Chuchalin Alexander G, Tsoi Alla N, Richter Kai, Krug Norbert, Dahl Ronald, Luursema P B, Cameron Ray, Bao Weibin, Higgins Mark, Woessner Ralph, van As Andre
Pulmonology Research Institute, Parkovaya Street, 32/61, 105077 Moscow, Russian Federation.
Respir Med. 2007 Oct;101(10):2065-75. doi: 10.1016/j.rmed.2007.06.002. Epub 2007 Jul 20.

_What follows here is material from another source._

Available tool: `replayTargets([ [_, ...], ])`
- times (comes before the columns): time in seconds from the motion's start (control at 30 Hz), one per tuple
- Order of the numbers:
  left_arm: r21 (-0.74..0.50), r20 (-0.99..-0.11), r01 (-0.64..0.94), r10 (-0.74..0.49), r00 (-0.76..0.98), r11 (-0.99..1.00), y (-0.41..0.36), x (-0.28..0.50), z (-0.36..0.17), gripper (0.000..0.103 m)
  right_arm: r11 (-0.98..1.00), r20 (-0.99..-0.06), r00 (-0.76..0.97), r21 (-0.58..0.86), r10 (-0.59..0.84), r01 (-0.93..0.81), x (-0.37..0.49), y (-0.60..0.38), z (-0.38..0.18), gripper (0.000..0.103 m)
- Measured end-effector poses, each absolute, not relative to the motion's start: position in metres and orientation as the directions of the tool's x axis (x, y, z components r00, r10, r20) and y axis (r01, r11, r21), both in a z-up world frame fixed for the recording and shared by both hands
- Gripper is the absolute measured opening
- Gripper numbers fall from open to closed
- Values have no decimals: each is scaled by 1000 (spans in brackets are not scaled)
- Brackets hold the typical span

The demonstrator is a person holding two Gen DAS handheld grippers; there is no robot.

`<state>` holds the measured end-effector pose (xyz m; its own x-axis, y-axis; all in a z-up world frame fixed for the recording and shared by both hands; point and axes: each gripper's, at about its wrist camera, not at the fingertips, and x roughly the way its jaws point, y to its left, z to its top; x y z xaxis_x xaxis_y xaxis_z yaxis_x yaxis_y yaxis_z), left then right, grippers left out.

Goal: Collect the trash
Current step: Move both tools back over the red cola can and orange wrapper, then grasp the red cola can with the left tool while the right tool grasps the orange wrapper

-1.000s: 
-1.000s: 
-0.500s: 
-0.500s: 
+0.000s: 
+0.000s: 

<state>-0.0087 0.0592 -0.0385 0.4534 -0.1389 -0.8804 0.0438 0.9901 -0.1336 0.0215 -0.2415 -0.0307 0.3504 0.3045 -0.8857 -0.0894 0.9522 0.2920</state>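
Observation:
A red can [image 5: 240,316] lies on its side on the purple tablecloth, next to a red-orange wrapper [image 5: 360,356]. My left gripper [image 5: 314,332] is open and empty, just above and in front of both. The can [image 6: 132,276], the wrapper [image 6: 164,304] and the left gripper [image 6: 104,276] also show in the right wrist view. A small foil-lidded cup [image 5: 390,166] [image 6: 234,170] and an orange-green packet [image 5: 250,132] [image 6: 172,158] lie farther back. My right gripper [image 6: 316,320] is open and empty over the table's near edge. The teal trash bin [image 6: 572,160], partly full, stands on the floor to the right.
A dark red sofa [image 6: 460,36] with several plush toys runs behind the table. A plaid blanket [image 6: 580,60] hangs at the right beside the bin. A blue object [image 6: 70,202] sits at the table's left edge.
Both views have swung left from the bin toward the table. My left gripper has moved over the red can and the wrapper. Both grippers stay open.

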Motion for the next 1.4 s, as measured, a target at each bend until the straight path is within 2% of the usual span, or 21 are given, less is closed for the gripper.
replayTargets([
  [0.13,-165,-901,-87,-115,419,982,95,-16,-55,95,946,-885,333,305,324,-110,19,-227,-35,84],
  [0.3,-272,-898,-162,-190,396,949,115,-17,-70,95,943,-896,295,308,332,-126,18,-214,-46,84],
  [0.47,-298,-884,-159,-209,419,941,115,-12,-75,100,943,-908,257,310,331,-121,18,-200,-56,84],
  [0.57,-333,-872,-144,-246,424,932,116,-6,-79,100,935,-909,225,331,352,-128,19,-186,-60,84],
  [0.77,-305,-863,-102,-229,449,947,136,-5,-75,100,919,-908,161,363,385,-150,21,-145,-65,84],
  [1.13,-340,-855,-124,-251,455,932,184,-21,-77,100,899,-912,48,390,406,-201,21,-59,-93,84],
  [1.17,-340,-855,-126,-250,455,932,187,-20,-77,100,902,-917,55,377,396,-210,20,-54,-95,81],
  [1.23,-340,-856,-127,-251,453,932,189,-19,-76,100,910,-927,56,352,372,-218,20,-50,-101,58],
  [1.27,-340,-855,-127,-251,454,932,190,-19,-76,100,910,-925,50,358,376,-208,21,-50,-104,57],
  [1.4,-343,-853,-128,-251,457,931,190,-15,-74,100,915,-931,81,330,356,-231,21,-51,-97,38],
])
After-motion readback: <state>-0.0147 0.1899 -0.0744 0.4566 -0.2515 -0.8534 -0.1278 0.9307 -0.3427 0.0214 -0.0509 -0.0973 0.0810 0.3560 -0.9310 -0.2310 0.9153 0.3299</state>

The safety and tolerability of indacaterol, a novel once-daily beta(2)-agonist bronchodilator with a fast onset of action, were assessed in 156 asthma patients in a multicentre, randomized, double-blind, placebo-controlled study. Patients received indacaterol 200, 400 or 600 microg or placebo once daily for 28 days. Adverse events (AEs), laboratory assessments, vital signs, electrocardiograms, spirometry and physical examinations were monitored. Indacaterol pharmacokinetics were assessed. There was no evidence of dose-related increases in AE incidence or clinically significant hypokalaemia or hyperglycaemia in indacaterol-treated patients. Mean pulse rate changes were minor in any group, with maximum 1-h post-dose changes from baseline of -3.7, -3.3 and -2.2 bpm for indacaterol 200, 400 and 600 microg, respectively, and -2.9 bpm for placebo. Mean QTc interval was similar between groups; change from baseline >60 ms occurred in only two patients. Mean FEV(1) increased after the first indacaterol dose; baseline-adjusted pre-dose (trough) values remained >or=166 mL higher than placebo at all subsequent visits, supporting a 24-h bronchodilator effect. Pre-dose (but not post-dose) serum indacaterol concentrations indicated a slight trend for accumulation. Once-daily indacaterol 200-600 microg has a favourable therapeutic index. It is well tolerated, and is not associated with any adverse cardiac or metabolic effects, while providing effective 24-h bronchodilation.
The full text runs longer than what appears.